Sinergi ini menjadi tantangan utama dalam menerapkan pariwisata berkelanjutan untuk mendorong pertumbuhan ekonomi. "Pariwisata ini mendapat amanat dari RPJMN menumbuhkan ekonomi masyarakat sebanyak delapan persen," paparnya lagi. 

Penegakan Hukum Kawasan Wisata yang Melanggar

Kementerian Pariwisata sebagai regulaor dan faslilitator, sambung Amnu juga mendukung upaya penegakan hukum bagi investor kawasan wisata yang melanggar aspek pariwisata berkelanjutan. Seperti yang terjadi belum lama ini di Puncak Bogor dengan adanya penertiban kawasan tersebut.

"Ke depan perlu komunikasi yang lebih intens supaya memberikan kepastian dan investasi tetap menarik tanpa merusak lingkungan, termasuk memberikan ranya keamanan dan kenyamanan bagi pengunjung," terangnya lagi, sambil menambahkan bahwa tempat wisata yang kotor, terlalu padat saat ini masih menjadi pekerjaan rumah bagi pemerintah. 

Jika sektor pariwisata sangat penting bagi pendapatan asli daerah, bagaimana caranya agar pariwisata dan lingkungan bisa seirama?
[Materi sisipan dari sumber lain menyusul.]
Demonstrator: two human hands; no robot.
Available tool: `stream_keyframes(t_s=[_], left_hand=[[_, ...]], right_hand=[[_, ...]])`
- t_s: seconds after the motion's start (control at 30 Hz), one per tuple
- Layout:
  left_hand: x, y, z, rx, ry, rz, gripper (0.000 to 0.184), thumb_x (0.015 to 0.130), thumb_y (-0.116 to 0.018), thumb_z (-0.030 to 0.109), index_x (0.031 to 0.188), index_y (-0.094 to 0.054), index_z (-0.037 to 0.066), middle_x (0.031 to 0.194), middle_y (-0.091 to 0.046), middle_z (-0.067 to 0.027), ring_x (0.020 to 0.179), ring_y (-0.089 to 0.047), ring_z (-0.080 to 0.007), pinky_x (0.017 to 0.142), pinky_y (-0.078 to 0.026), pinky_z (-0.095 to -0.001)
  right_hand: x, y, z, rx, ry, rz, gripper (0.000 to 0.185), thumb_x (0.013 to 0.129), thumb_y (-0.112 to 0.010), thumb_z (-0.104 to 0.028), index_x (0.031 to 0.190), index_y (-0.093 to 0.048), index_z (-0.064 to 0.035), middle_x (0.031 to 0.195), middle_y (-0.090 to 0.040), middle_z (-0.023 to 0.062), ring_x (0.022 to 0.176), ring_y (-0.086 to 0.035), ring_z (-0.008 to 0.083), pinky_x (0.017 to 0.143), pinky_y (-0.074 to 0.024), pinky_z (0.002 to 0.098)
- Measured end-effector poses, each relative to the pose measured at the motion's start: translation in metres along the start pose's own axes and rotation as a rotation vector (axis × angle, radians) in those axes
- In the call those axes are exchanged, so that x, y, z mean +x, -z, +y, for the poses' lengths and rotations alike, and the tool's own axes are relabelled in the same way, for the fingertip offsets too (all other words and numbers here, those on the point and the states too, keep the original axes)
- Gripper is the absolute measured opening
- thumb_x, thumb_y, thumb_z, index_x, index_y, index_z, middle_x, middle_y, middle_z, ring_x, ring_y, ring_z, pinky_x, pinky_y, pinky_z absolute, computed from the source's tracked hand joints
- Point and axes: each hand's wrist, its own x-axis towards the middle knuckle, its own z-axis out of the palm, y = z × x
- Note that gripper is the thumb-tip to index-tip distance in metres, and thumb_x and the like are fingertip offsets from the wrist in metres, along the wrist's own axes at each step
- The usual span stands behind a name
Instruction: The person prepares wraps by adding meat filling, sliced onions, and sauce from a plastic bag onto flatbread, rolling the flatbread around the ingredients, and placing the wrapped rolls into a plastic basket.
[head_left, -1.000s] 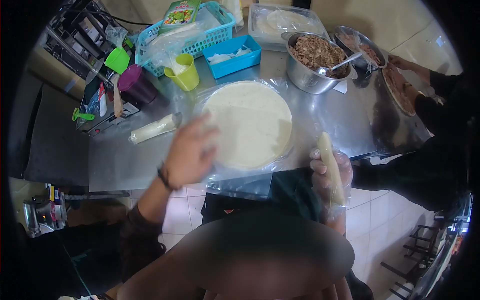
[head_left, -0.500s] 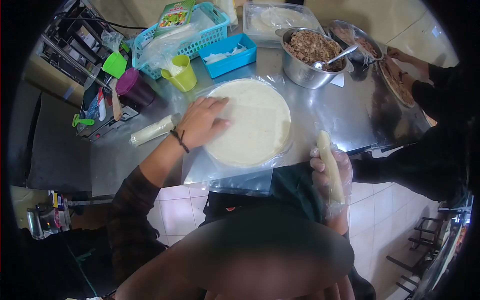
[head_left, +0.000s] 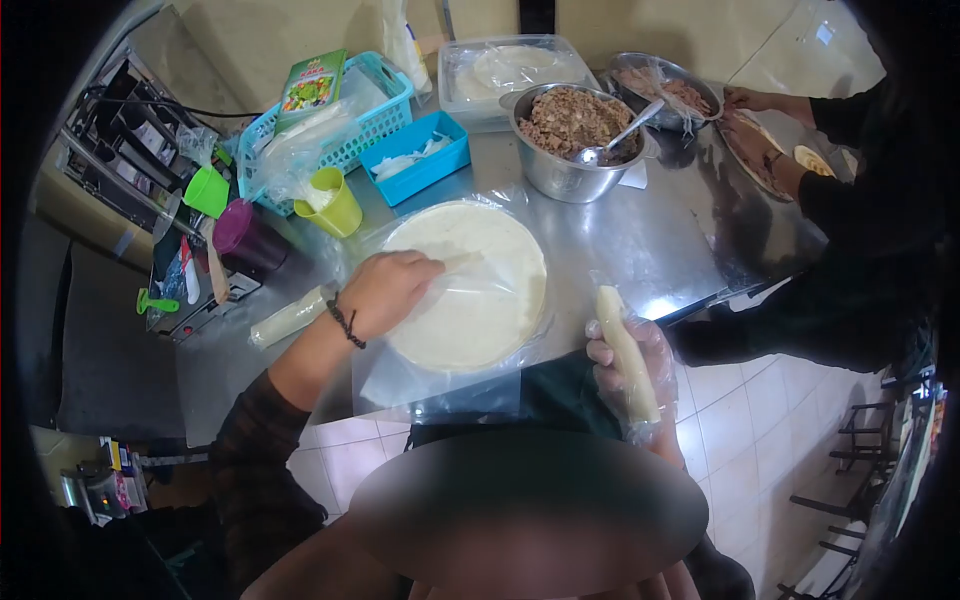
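Observation:
A round, flat sheet of pale dough (head_left: 490, 320) lies on clear plastic at the table's front. Over its left part is my left hand (head_left: 391, 290), bare, with a dark bracelet; its fingers are pinched together on a clear plastic sheet that wrinkles across the dough. In front of the table edge, my right hand (head_left: 634, 375), in a clear plastic glove, is wrapped round a pale dough roll (head_left: 627, 355), held nearly upright. Another roll (head_left: 288, 317), wrapped in plastic, rests on the table to the left of the dough.
A metal bowl (head_left: 570, 178) of brown filling with a spoon stands behind the dough. Near it are a blue tray (head_left: 420, 182), a green cup (head_left: 340, 214), a turquoise basket (head_left: 375, 130) and a lidded box (head_left: 465, 110). A co-worker's hands (head_left: 755, 99) are at the right.
My left hand has come down onto the dough, and its spread fingers have closed on the plastic. The view has shifted, while my right hand still holds the roll.

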Motion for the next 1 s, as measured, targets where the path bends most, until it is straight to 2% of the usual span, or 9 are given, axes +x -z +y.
stream_keyframes(t_s=[0.17, 0.23, 0.27, 0.3, 0.37, 0.63, 0.8, 0.97, 1.0], left_hand=[[-0.012, 0.061, 0.010, 0.098, 0.031, -0.022, 0.019, 0.080, -0.059, 0.006, 0.098, -0.062, 0.004, 0.086, -0.062, -0.0150, 0.081, -0.060, -0.0336, 0.070, -0.048, -0.0410], [-0.016, 0.100, 0.011, 0.348, -0.229, 0.449, 0.015, 0.078, -0.063, 0.001, 0.093, -0.060, 0.002, 0.085, -0.061, -0.0125, 0.081, -0.060, -0.0323, 0.072, -0.048, -0.0396], [-0.025, 0.118, -0.007, 0.434, -0.041, 0.504, 0.016, 0.075, -0.064, -0.005, 0.089, -0.061, 0.001, 0.083, -0.062, -0.0129, 0.079, -0.060, -0.0318, 0.071, -0.048, -0.0382], [-0.025, 0.163, 0.004, 0.263, 0.274, 0.229, 0.016, 0.088, -0.052, 0.005, 0.102, -0.057, -0.001, 0.096, -0.062, -0.0122, 0.096, -0.059, -0.0214, 0.081, -0.048, -0.0376], [-0.018, 0.182, -0.033, 0.083, 0.305, 0.391, 0.011, 0.086, -0.056, 0.008, 0.091, -0.055, -0.002, 0.091, -0.061, -0.0149, 0.087, -0.059, -0.0234, 0.077, -0.047, -0.0370], [0.008, 0.019, 0.037, 0.193, 0.123, -0.087, 0.023, 0.076, -0.067, 0.016, 0.075, -0.051, 0.000, 0.067, -0.056, -0.0143, 0.061, -0.052, -0.0250, 0.058, -0.042, -0.0389], [0.015, -0.033, 0.056, -0.174, 0.275, -0.081, 0.034, 0.070, -0.074, 0.020, 0.067, -0.046, 0.000, 0.054, -0.048, -0.0153, 0.048, -0.046, -0.0280, 0.048, -0.037, -0.0383], [0.022, -0.035, 0.068, -0.439, 0.190, 0.019, 0.015, 0.082, -0.062, 0.014, 0.084, -0.054, 0.002, 0.067, -0.059, -0.0175, 0.062, -0.060, -0.0327, 0.055, -0.045, -0.0389], [0.026, -0.033, 0.072, -0.494, 0.246, 0.004, 0.012, 0.081, -0.060, 0.010, 0.088, -0.056, 0.002, 0.065, -0.059, -0.0153, 0.057, -0.058, -0.0261, 0.054, -0.045, -0.0353]], right_hand=[[0.002, 0.030, -0.002, 0.189, -0.226, -0.063, 0.042, 0.083, -0.056, -0.020, 0.119, -0.043, -0.0023, 0.091, -0.052, 0.0131, 0.068, -0.055, 0.0182, 0.048, -0.0511, 0.0263], [-0.001, 0.027, -0.002, 0.170, -0.217, -0.079, 0.046, 0.083, -0.057, -0.022, 0.123, -0.041, -0.0040, 0.091, -0.053, 0.0119, 0.067, -0.056, 0.0178, 0.049, -0.0514, 0.0276], [-0.001, 0.021, 0.001, 0.153, -0.166, -0.081, 0.048, 0.083, -0.057, -0.022, 0.125, -0.039, -0.0056, 0.092, -0.053, 0.0118, 0.066, -0.056, 0.0176, 0.049, -0.0510, 0.0279], [-0.007, 0.010, -0.001, 0.071, -0.075, -0.055, 0.052, 0.083, -0.057, -0.022, 0.129, -0.036, -0.0078, 0.093, -0.053, 0.0112, 0.066, -0.056, 0.0172, 0.049, -0.0508, 0.0273], [-0.012, -0.001, -0.001, -0.031, 0.045, -0.012, 0.059, 0.082, -0.058, -0.021, 0.134, -0.031, -0.0117, 0.093, -0.053, 0.0108, 0.067, -0.056, 0.0165, 0.047, -0.0502, 0.0266], [-0.007, 0.012, 0.003, -0.040, 0.101, -0.118, 0.067, 0.080, -0.057, -0.020, 0.138, -0.025, -0.0147, 0.092, -0.051, 0.0120, 0.065, -0.057, 0.0175, 0.044, -0.0502, 0.0271], [-0.037, 0.006, -0.006, -0.069, -0.073, -0.099, 0.063, 0.082, -0.061, -0.017, 0.135, -0.028, -0.0222, 0.096, -0.052, 0.0138, 0.068, -0.058, 0.0198, 0.044, -0.0510, 0.0286], [-0.038, -0.017, -0.002, -0.108, -0.237, -0.166, 0.064, 0.078, -0.062, -0.010, 0.134, -0.031, -0.0122, 0.094, -0.053, 0.0185, 0.060, -0.057, 0.0225, 0.038, -0.0489, 0.0262], [-0.032, -0.022, -0.001, -0.150, -0.254, -0.193, 0.062, 0.078, -0.062, -0.008, 0.133, -0.033, -0.0088, 0.093, -0.053, 0.0192, 0.057, -0.057, 0.0229, 0.038, -0.0491, 0.0259]])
Menjawab hal tersebut, Ai Saadiyah Dwidaningasih, Kepala Dinas Lingkungan Hidup Provinsi Jawa Barat mengatakan Jawa Barat dianugerahi keindahan alam yang merupakan potensi wisata. Karena itu, menurutnya, sinergitas antara pariwisata dan menjaga alam harus dilakukan. 

"Kita harus dimulai dari perencanaan kemudian bagaimana kita pelaksanaannya, pengawasan, pembinaan, dan seterusnya. Sebenarnya ini sudah ada di dalam regulasi pemerintah pusat," terangnya.

Perizinan Tempat Wisata

Perizinan yang merupakan sebuah kontrol agar pemanfaatan ruang selaras dengan alam dimulai dari tata ruangnya. "Sudah banyak sekali di Jawa Barat ini alih fungsi lahan yang kita hanya melihat dari sisi estetikanya aja, karena bagus, padahal dia memiliki misi resapan, ini yang harus kita jaga," ungkapnya lagi.

Komitmen bersama dalam pengelolaan pariwisata berkelanjutan dari peremcanaan, pelaksanaan, hingga pengawasan harus memegang teguh prinsip lingkungan hidup. Jangan sampai lokasi wisata yang indah mengganggu fungsi ekologis.

Penyertaan dokumen untuk mendirikan tempat wisata yang diajukan oleh para pengembang merupakan komitmen yang harus dilaksanakan. "Jika dalam pelaksanaan ada pelanggaran, maka harus dilaksanakan penegakan hukum," tegas Ai.

Strategi utama yang dilakukan Dinas Lingkungan Hidup Provinsi Jawa Barat adalah dalam prosesnya dari perizinan dan pelaksanaan tempat wisata harus sesuai aturan yang berlaku. Menurut Ai, dalam pemanfaatan lahan sendiri untuk mendapatkan izin usaha sudah ada tahapan-tahapan yang harus dipenuhi, salah satunya memastikan dari sisi tata ruang harus sesuai dengan fungsi ekologis yang disyaratkan.

Perizinan juga memitigasi dampak-dampak lingkungan dari keberadaan tempat wisata tersebut. "Kita juga mendorong pemilik usaha (pengembang), untuk memiliki awareness komitmen terhadap lingkungan," tegasnya.